煙が晴れ、俺は見た。アイアンキングは既にボロボロになっていたが、その右腕をベティーナに向けていた。僅かに赤い宝石が光り、次の瞬間。
ベティーナを、白い光が包み込んだ。
「きゃあああああっ――――!?」
「ベティーナ!!」
なんだ!? 何が起こった……!?
「キンキュウヒナンケイホウ。キンキュウヒナンケイホウ。タダチニスベテノセッションヲトジ、システムヲサイキドウシテクダサ」
アイアンキングが、爆発した。同時にベティーナは白い光から解放され、その場に倒れ込んだ。
爆風の中、俺は盾を捨て、倒れているベティーナに覆い被さった。何かをされた事は明白だった。ダンジョンマスターの中には、消滅の間際に攻撃した者へ、最後の一撃を放ってからやられる奴がいる。おそらく、アイアンキングもその一種だったのだろう。
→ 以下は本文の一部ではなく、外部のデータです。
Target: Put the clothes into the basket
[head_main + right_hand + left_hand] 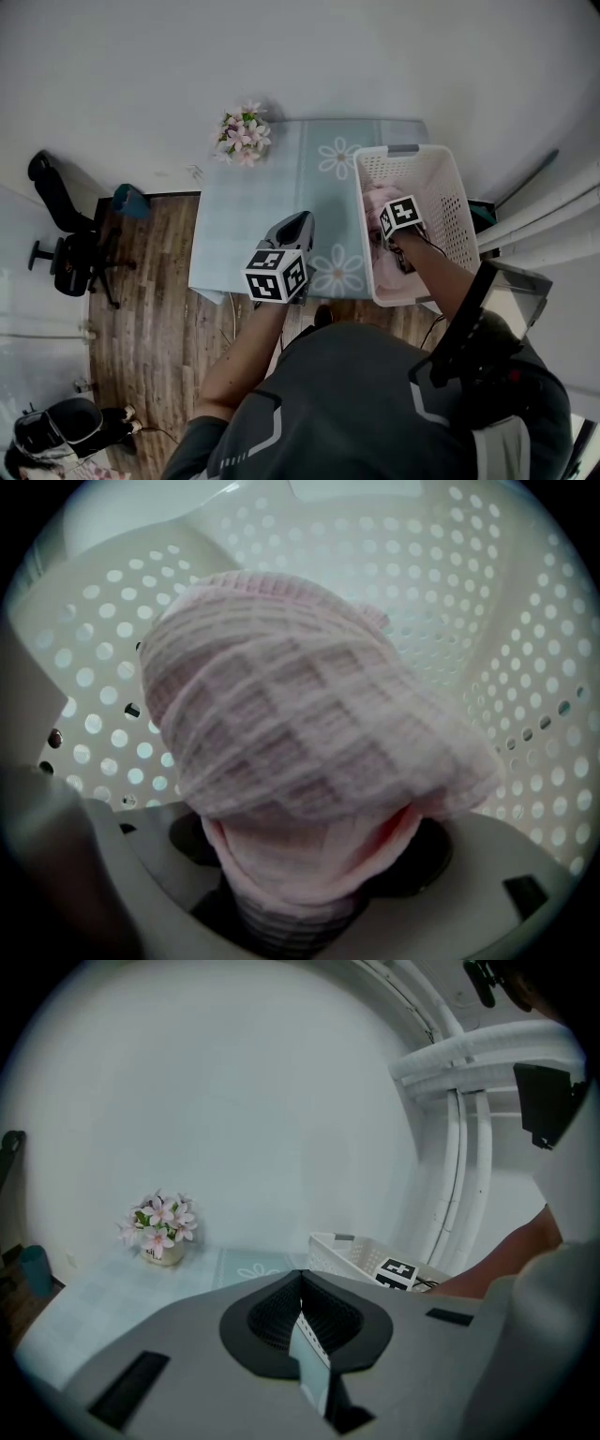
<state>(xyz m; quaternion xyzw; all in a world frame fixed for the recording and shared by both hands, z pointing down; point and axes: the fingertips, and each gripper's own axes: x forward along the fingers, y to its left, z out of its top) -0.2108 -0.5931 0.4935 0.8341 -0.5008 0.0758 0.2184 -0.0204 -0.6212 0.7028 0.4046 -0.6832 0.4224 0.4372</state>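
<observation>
A pink checked garment [376,198] lies inside the white perforated basket [452,192] at the table's right end. My right gripper [387,231] is down in the basket over it. In the right gripper view the same garment [300,714] bulges up in front of the basket wall [487,621], and a fold of it lies between the wide-apart jaws of the right gripper [314,860], which is open. My left gripper [302,218] hovers over the middle of the table, shut and empty. Its tips [300,1279] meet in the left gripper view, with the basket [345,1251] beyond.
The table [239,220] has a pale blue cloth with flower prints. A pot of pink flowers [244,131] stands at its far left corner against the wall. A black office chair [66,253] sits on the wood floor to the left. White pipes [539,220] run right of the basket.
</observation>
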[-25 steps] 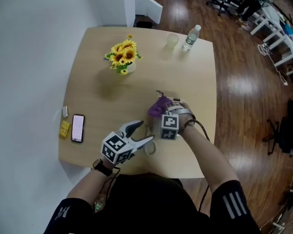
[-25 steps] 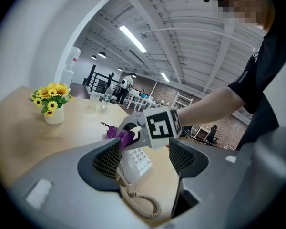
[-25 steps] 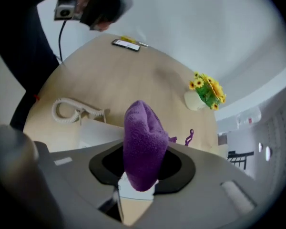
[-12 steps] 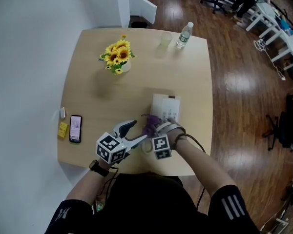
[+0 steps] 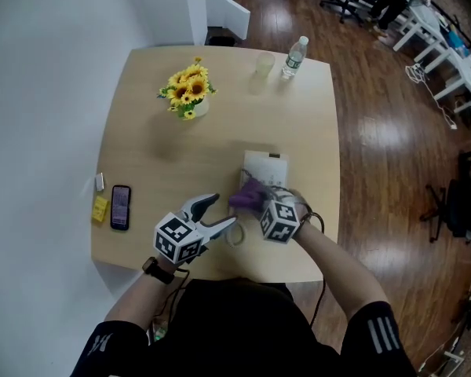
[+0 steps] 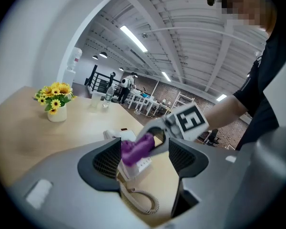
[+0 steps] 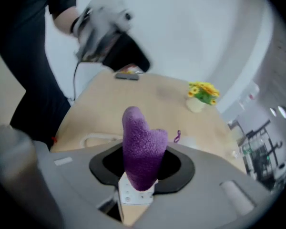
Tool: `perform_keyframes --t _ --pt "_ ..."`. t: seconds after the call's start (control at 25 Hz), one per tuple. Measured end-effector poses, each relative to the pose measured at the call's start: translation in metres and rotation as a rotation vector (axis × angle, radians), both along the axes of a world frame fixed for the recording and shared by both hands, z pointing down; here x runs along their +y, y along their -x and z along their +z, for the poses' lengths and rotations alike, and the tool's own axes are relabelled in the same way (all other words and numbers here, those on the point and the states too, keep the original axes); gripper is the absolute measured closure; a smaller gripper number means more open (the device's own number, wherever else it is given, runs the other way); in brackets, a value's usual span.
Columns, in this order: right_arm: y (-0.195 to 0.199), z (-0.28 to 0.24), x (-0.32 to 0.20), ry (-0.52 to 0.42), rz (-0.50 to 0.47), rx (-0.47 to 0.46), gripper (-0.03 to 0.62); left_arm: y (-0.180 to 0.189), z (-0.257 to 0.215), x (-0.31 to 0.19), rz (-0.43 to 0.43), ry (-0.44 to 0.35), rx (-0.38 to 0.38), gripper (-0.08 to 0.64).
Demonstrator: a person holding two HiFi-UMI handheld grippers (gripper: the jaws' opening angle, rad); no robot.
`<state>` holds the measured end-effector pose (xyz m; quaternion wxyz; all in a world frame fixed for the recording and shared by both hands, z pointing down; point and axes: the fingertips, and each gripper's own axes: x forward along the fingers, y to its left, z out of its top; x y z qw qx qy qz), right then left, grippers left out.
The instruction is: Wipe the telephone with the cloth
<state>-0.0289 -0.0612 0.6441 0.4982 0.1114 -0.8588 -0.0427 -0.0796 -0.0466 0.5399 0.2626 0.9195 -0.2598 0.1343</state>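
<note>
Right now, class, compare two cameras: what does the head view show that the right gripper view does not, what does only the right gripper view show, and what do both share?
Only the head view shows the marker cube on the right gripper, plus the bottle and cup at the table's far edge. Only the right gripper view shows its jaws shut on the cloth, with white keys just beneath. Both show the cloth, the telephone, the sunflowers and the table.
</note>
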Motion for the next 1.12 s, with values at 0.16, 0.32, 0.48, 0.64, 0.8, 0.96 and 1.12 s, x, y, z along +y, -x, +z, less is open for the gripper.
perform_keyframes --t 0.16,0.32,0.48,0.64,0.8,0.96,1.12 --pt "-0.023 -0.038 -0.092 0.002 0.263 -0.092 0.451 -0.001 0.001 -0.001 -0.003 -0.009 0.000 0.252" --pt "-0.033 -0.032 -0.133 0.020 0.333 -0.058 0.451 -0.004 0.002 0.003 0.001 -0.002 -0.008 0.252" --pt "-0.036 0.005 -0.126 0.101 0.360 -0.014 0.452 0.001 0.001 0.002 -0.014 0.001 -0.015 0.252" --pt "-0.032 0.026 -0.088 0.112 0.323 -0.005 0.453 0.011 0.005 -0.004 -0.042 0.001 -0.030 0.252" --pt "-0.028 0.037 -0.043 0.122 0.258 0.005 0.453 0.015 0.014 -0.013 -0.056 0.007 -0.039 0.252" --pt "-0.025 0.056 0.006 0.116 0.149 0.079 0.453 0.010 0.017 -0.025 -0.057 0.008 -0.049 0.252" --pt "-0.024 0.070 0.037 0.131 0.087 0.113 0.453 0.004 0.024 -0.038 -0.066 0.010 -0.084 0.252"
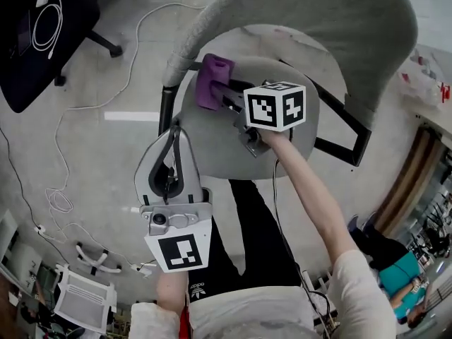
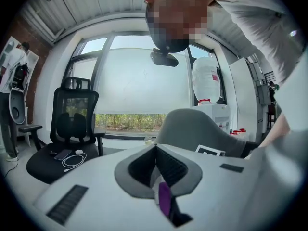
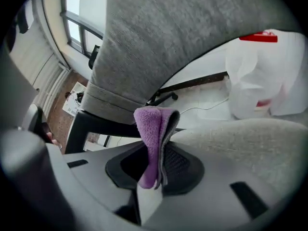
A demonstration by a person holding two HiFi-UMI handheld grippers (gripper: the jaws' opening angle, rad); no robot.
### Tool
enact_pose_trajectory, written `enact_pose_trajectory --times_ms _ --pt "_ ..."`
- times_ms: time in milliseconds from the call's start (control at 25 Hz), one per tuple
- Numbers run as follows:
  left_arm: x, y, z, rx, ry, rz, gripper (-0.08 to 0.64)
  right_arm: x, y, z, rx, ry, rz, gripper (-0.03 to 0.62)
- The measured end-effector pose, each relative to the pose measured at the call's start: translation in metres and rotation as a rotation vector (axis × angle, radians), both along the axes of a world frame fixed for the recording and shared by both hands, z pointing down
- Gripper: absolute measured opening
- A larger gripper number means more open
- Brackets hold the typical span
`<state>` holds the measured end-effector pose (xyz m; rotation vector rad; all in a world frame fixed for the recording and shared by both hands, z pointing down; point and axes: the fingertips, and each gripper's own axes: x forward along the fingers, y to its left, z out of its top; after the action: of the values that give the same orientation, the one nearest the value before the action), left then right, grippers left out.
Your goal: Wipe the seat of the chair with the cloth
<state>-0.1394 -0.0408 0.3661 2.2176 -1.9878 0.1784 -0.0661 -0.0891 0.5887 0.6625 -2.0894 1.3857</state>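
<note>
A grey chair fills the head view, its round seat (image 1: 212,143) below a curved backrest (image 1: 318,13). My right gripper (image 1: 220,90) reaches over the seat's far left part, shut on a folded purple cloth (image 1: 212,80). In the right gripper view the cloth (image 3: 153,134) stands up out of the shut right gripper (image 3: 155,174), with the seat (image 3: 240,143) to the right and the backrest (image 3: 159,42) above. My left gripper (image 1: 173,134) hovers at the seat's left edge, jaws together and holding nothing. In its own view the left gripper (image 2: 155,150) points past the chair toward a window.
A black office chair (image 1: 35,27) carrying a coiled white cable stands at the far left; it shows again as the black chair (image 2: 72,129). Loose cables (image 1: 63,196) trail over the floor. A white plastic bag (image 3: 260,81) lies behind the grey chair. The chair's black arm frame (image 1: 339,129) juts right.
</note>
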Motion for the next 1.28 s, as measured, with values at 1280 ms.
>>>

消滅の瞬間は魔力を展開する時間がないため、多くの場合、即死には至らないものだ。ベティーナは無事である可能性が高い。体力を瀕死状態にまで追いやり動けなくさせる攻撃や、魔力を吸収してから消滅するものなど、その種類は様々だが――……
ここで、『戦力を削ってくる』ことを第一の行動目標とする魔物が出て来るとは。
平気だと分かっていても、不安になる。
ベティーナが、薄っすらと目を開いた。